In general, P/E valuation is a common and reliable method for appraising a company's value, but, as with any method, caution must be exercised.
Discounted cash flow
The discounted-cash-flow method is arguably the most complex valuation model discussed in this paper, but it is often considered reliable because it considers a company's post-sale prospects (Calculating Discounted 2005). In the case of the previously discussed over-valued dot.com, it is easy to see where a potential buyer would eventually develop a cash-flow problem. The company is barely profitable, and it's going to take $5 million to purchase the company, likely creating some debt to be serviced. Perhaps a company with multiple business units would be capable of servicing that debt through the performance of the other units, but clearly the business being acquired could not service such debt through its own cash flow.
The discounted-cash-flow method works well because one of the things it does is help provide a correcting influence on these types of scenarios. The discounted-cash-flows method evaluates what a company's cash flow situation will look like into the future, with the obvious effect of debt service added into the equation (Bizquest No date). That future cash flow is multiplied by a "beta," which is essentially a multiplier that takes the business' level of risk into account (Bizquest No date). A company like Procter & Gamble, which is well established and sells products that people will always need, like soap and toothpaste, may not see its beta devalue the company much, as it is low-risk. On the other hand, when the personal transport vehicle, the Segway, was introduced, the parent company would have been valued as high-risk, because it remained to be seen whether there would be wide consumer acceptance. The risk of that business would create a beta that would have a more negative effect on the company's value.
Let's review a simple example that demonstrates how discounted-cash-flows works in practice. The company being purchased may be generating $10,000 a month in net income and the industry multiplier could be 10. So, the company is worth $120,000 x 10, or $1.2 million (Calculating Discounted 2005). Now, let's imagine that the investors want to cash out in five years. The post-acquisition company is immediately generating just $8,000 a month, primarily because of debt service, but cash flow is expected to increase regularly each year, until it reaches $15,000 a month in Year 5. At that point, the company will be worth $180,000 x 10, or $1.8 million, for a profit for the investor of $600,000 (Calculating Discounted 2005). But how confident is the investor that these Year 5 numbers can be reached, based on factors such as risk and historical performance (Berry 2004)? This is where the beta comes in. If the business is high risk, and that $600,000 is far from a certainty, the eventual valuation of the company could suffer. Maybe the investor discounts a third, assuming the profit to be $400,000, to play it safe, which obviously hurts how the company's value is perceived.
From the investors' perspective, assuming there is not an overly high rate of risk, the company represents $600,000 in potential profit, based on the value of future cash flow and net income. If the investor's goal is to clear at least $500,000 on the sale of the company, he or she can afford to overpay by $100,000 to purchase the company. If the goal was to clear $1 million, the investor will need to either get a deal on the purchase, find ways to further increase profit after the acquisition, or simply look for a different deal (Brooks, No date).

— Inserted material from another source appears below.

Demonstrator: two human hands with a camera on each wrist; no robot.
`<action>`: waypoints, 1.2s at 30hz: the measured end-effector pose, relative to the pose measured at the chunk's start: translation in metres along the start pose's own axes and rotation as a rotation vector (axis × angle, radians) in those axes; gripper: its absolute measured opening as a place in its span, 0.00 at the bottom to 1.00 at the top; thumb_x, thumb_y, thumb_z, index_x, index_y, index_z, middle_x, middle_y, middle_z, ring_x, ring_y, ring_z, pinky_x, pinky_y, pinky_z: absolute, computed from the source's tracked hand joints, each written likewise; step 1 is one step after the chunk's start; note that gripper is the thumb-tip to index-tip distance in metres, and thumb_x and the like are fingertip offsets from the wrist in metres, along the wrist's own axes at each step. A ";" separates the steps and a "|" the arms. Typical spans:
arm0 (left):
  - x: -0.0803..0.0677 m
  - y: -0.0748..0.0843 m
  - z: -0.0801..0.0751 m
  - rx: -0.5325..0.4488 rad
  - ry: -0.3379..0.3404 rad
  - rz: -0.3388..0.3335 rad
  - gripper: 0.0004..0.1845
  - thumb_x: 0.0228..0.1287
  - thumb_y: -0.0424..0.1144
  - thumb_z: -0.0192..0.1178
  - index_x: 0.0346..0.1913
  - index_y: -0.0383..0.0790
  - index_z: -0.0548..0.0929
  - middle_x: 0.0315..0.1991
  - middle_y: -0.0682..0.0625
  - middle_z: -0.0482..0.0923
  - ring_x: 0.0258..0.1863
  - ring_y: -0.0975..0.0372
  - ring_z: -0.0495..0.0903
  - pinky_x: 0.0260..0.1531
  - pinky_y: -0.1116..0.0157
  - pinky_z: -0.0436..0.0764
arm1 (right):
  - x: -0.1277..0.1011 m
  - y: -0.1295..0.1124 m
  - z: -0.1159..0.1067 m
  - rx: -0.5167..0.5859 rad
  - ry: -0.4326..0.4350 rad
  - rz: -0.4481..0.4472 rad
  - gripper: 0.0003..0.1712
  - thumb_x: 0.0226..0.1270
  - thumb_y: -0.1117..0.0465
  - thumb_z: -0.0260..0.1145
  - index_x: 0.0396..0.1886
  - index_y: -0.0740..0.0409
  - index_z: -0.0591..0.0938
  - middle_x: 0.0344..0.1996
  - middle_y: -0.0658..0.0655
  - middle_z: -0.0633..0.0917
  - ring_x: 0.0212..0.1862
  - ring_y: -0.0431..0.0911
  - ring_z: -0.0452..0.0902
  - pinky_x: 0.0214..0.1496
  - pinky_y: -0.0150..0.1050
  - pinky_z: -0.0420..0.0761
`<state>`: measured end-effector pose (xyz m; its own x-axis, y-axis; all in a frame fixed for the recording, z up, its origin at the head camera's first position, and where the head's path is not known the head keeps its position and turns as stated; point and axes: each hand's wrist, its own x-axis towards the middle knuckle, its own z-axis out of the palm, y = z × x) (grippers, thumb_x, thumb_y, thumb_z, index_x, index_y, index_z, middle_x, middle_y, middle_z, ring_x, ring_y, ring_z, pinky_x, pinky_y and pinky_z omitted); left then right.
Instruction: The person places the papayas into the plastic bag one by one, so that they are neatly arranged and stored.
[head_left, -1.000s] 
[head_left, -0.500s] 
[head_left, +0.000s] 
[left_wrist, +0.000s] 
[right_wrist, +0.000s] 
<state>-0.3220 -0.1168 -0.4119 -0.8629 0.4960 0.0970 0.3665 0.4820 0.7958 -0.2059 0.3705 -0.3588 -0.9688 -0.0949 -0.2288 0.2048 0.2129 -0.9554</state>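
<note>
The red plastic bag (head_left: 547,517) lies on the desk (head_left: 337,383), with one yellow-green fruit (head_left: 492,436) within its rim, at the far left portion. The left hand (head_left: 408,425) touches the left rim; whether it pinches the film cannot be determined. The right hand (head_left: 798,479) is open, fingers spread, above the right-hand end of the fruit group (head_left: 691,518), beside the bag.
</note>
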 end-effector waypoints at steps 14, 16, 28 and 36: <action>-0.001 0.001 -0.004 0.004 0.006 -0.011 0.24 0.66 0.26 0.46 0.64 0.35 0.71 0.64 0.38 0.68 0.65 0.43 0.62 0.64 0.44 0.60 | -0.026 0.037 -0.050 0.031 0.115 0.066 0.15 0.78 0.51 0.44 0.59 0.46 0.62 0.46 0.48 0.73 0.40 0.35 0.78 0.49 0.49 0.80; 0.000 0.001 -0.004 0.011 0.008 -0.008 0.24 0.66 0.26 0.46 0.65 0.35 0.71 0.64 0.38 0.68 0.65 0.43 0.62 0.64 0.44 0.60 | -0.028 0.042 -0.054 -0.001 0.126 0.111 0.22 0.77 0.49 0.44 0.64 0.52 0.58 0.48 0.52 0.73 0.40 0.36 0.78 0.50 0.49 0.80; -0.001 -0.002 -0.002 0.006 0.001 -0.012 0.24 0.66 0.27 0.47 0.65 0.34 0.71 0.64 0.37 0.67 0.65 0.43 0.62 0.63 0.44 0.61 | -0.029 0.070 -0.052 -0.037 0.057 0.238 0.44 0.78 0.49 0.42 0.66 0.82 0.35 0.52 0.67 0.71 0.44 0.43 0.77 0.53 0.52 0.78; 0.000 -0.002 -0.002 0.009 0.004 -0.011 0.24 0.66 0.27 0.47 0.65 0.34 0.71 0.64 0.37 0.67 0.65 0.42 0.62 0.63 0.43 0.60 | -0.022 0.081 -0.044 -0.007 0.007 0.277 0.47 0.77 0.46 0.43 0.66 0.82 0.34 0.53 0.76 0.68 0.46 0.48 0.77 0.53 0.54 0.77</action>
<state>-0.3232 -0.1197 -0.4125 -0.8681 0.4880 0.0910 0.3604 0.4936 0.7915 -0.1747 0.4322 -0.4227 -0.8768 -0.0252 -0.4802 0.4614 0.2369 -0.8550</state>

At any rate, the discounted-cash-flow method works well for investors, because it takes their goals into account, and it also realizes that a company may fundamentally change financially after the acquisition. A company that had cash flow of $10,000 before an acquisition may only have $5,000 after it, and this presents some concerns for the investor. Can that gap be overcome in a period of time that is acceptable to the investor, and what sort of risk does that entail? Discounted cash flow provides a solid approach for beginning to answer those questions.